A Light-Weight Cropland Mapping Model Using Satellite Imagery

Sensors (Basel). 2023 Jul 27;23(15):6729. doi: 10.3390/s23156729.

Abstract

Many applications in agriculture as well as other related fields including natural resources, environment, health, and sustainability, depend on recent and reliable cropland maps. Cropland extent and intensity plays a critical input variable for the study of crop production and food security around the world. However, generating such variables manually is difficult, expensive, and time consuming.
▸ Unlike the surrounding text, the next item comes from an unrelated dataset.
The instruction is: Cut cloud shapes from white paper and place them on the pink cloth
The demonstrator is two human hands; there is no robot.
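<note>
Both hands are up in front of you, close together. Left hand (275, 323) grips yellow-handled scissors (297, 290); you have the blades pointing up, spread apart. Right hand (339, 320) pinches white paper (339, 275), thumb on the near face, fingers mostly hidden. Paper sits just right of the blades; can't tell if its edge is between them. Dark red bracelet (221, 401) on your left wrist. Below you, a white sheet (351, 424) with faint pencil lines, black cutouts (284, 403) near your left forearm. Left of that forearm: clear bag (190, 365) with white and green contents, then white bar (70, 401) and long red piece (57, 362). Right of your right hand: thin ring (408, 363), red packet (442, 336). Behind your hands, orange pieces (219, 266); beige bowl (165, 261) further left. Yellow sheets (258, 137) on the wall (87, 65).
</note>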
In this work, we discuss a cost effective, fast, and simple machine-learning-based approach to provide reliable cropland mapping model using satellite imagery. The study includes four test regions, namely Iran, Mozambique, Sri-Lanka, and Sudan, where Sentinel-2 satellite imagery were obtained with assigned NDVI scores. The solution presented in this paper discusses a complete pipeline including data collection, time series reconstruction, and cropland extent and crop intensity mapping using machine learning models. The approach proposed managed to achieve high accuracy results ranging between 0.92 and 0.98 across the four test regions at hand.

Keywords: Normalized Difference Vegetation Index; cropland extent; cropland intensity; machine learning; time series.

Grants and funding

The work in this paper was supported, in part, by the Open Access Program from the American University of Sharjah. This paper represents the opinions of the author(s) and does not mean to represent the position or opinions of the American University of Sharjah.